Family Planning

Family Planning Blog Photo of an Open Door Leading Outside

Every day is a day to remember. I started writing this on Memorial Day, when we remember those brave and selfless soldiers who lost their lives fighting for our country and defending our freedoms. The Friday before, I remembered my friend Conor, who passed away last year at only forty years young. I regularly remember my sister Beth, my father Don, who passed away in 2011, and his wife Paula, who died five years later in 2016. 

One of the most impactful times I also remember was when I finally gathered enough courage to ask Paula what she wanted me to do with everything. The two houses, the car, the four storage units, the accounts, and all the stuff. She sat there quietly, bundled up in her blankets, an awkward silence filling the room. I was ready with my pen and notepad to write down instructions. More silence. She finally looked up at me and said two words, “family planning,” with a gentle and confident nod. I wrote that down and waited for details, but there were none. A couple moments later, she exclaimed, “You’re a big boy…… you’ll figure it out!” 

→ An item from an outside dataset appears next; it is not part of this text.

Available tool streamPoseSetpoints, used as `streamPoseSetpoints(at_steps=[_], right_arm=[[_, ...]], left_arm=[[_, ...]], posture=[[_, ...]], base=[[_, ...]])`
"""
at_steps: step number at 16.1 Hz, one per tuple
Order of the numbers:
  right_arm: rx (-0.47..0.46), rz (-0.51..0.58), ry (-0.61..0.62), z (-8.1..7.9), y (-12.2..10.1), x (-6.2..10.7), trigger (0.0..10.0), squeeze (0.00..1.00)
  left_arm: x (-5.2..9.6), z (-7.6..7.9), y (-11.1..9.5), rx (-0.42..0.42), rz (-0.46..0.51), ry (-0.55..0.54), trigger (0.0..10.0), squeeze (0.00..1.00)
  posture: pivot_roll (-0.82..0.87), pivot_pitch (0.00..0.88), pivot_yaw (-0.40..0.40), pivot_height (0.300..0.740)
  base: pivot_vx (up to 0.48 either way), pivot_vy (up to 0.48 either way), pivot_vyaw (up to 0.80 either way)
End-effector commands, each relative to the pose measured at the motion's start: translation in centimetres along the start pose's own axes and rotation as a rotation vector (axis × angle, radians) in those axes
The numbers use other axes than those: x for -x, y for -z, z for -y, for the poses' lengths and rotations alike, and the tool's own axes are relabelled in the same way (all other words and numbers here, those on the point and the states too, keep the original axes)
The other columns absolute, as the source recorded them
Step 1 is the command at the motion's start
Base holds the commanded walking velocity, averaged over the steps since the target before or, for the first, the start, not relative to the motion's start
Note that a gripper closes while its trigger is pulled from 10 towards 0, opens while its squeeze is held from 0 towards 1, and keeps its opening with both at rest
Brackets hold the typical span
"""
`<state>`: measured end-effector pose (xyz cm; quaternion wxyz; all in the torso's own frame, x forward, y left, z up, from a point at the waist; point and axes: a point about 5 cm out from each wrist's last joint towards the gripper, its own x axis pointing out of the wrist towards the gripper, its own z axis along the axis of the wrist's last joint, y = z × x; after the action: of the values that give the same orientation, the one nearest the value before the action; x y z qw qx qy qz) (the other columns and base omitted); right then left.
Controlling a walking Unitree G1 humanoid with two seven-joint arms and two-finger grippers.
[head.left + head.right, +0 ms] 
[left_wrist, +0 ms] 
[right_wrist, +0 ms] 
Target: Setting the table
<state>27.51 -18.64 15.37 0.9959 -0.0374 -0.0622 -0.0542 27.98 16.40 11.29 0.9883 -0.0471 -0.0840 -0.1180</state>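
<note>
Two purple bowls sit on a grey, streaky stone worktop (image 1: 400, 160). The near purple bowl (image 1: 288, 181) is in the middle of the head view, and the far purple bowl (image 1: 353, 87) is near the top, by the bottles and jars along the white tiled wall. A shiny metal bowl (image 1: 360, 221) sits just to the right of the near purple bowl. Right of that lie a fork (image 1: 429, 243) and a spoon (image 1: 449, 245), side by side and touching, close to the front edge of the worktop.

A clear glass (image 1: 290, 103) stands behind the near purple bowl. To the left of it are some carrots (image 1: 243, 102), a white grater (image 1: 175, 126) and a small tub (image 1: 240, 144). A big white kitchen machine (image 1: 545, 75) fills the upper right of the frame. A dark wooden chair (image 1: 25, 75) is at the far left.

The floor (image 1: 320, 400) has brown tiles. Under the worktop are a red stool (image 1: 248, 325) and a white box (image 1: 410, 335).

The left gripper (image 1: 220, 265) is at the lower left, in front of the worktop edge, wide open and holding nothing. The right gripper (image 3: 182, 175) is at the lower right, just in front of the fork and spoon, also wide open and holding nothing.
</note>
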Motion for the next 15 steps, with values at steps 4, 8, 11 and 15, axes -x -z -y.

Irish teacher and poet John O’Donohue has a chapter devoted to this in his beautiful book, “To Bless the Space Between Us.” The chapter is entitled “Thresholds,” and while I found myself on the edge of one then, I believe all of us find ourselves at the edge of one now. O’Donohue wrestles with whether we have rituals to protect, encourage and guide us as we cross over into an area which is unknown to us. 

Do we? I asked the same question then, I find myself asking now – “WHERE DO I GO FROM HERE?”

A simple definition I found for threshold is a point of entry or beginning. Since I envisioned all the activities starting back up again after COVID, the word which stuck the most was “re-entry,” and it is very interesting and sometimes bizarre to witness this happening across the community every day now.

The good news is, we’ll all figure it out too. Hopefully we can accept our personal responsibility and figure out exactly what it is we need to do and where we go from here. I imagine that will happen one day at a time, one hour at a time, or perhaps just one moment at a time. Perhaps it does make sense to “go slow to go fast” as my recent coaching instructor Andrew encouraged. What does that look like for you? Who is on your success team to help you get there?